---------- Source material
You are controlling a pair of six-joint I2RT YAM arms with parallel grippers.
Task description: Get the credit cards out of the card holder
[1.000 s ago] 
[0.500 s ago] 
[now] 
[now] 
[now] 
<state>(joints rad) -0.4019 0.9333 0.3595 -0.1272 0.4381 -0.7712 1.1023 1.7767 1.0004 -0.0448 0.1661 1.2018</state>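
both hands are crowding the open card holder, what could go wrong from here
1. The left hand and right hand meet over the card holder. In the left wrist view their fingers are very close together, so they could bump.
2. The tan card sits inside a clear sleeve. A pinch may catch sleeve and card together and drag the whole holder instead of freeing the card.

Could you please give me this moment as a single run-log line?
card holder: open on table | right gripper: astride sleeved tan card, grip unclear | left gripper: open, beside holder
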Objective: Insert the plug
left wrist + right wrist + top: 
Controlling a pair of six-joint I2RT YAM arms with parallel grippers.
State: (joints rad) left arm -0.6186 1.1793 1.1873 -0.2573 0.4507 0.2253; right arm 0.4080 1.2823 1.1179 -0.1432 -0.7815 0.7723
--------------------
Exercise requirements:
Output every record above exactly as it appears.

Expected answer:
You are controlling a pair of six-joint I2RT YAM arms with parallel grippers.
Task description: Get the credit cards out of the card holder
[1.000 s ago] 
[0.500 s ago] 
[now] 
[now] 
[now] 
<state>(joints rad) -0.4019 0.9333 0.3595 -0.1272 0.4381 -0.7712 1.1023 1.7767 1.0004 -0.0448 0.1661 1.2018</state>
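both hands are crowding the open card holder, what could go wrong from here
1. The left hand and right hand meet over the card holder. In the left wrist view their fingers are very close together, so they could bump.
2. The tan card sits inside a clear sleeve. A pinch may catch sleeve and card together and drag the whole holder instead of freeing the card.

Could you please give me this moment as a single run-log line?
card holder: open on table | right gripper: astride sleeved tan card, grip unclear | left gripper: open, beside holder
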Objective: Insert the plug
left wrist + right wrist + top: 
Controlling a pair of six-joint I2RT YAM arms with parallel grippers.
State: (joints rad) left arm -0.6186 1.1793 1.1873 -0.2573 0.4507 0.2253; right arm 0.4080 1.2823 1.1179 -0.1432 -0.7815 0.7723

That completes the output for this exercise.